§ **EXERCISE BRIEF**: Search the listing for the word "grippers". Copy every line where it is found.
►
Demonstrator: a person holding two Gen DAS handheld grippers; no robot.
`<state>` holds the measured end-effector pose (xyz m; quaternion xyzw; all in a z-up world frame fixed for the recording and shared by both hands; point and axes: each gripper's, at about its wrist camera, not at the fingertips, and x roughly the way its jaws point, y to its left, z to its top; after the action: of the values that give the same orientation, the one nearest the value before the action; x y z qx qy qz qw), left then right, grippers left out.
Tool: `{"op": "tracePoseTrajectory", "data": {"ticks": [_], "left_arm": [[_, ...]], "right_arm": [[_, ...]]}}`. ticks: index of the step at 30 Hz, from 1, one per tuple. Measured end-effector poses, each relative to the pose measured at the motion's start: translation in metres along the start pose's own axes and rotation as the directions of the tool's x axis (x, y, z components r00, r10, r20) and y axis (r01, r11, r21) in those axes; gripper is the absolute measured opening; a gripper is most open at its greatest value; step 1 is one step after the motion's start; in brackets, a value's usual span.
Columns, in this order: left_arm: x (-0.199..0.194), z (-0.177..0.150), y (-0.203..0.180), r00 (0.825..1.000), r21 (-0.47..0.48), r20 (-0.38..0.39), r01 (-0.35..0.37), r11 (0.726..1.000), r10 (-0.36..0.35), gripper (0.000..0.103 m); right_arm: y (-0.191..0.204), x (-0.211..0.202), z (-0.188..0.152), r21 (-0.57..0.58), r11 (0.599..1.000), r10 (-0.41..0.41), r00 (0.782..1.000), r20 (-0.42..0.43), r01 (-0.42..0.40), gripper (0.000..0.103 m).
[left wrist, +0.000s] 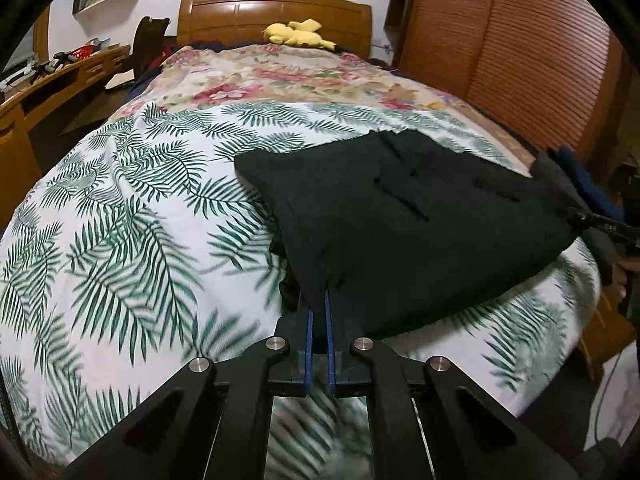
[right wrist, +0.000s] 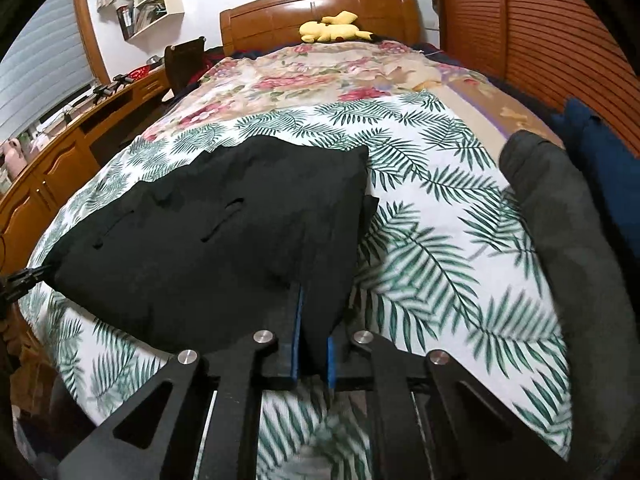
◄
§ **EXPECTED ANSWER**:
Demonstrator: a person holding two Gen DAS handheld grippers; no robot.
`<state>` holds the measured end-effector pose (xyz m; quaternion xyzw; all in a z-up world frame fixed for the recording and shared by both hands; point and axes: each gripper's, at about its wrist camera, not at the fingertips, and x roughly the way its jaws point, y to its left, z to its top; after the action: of the values that give the same orientation, the one nearest the value before the action; x y z qx qy qz qw), left then right, grippers left out.

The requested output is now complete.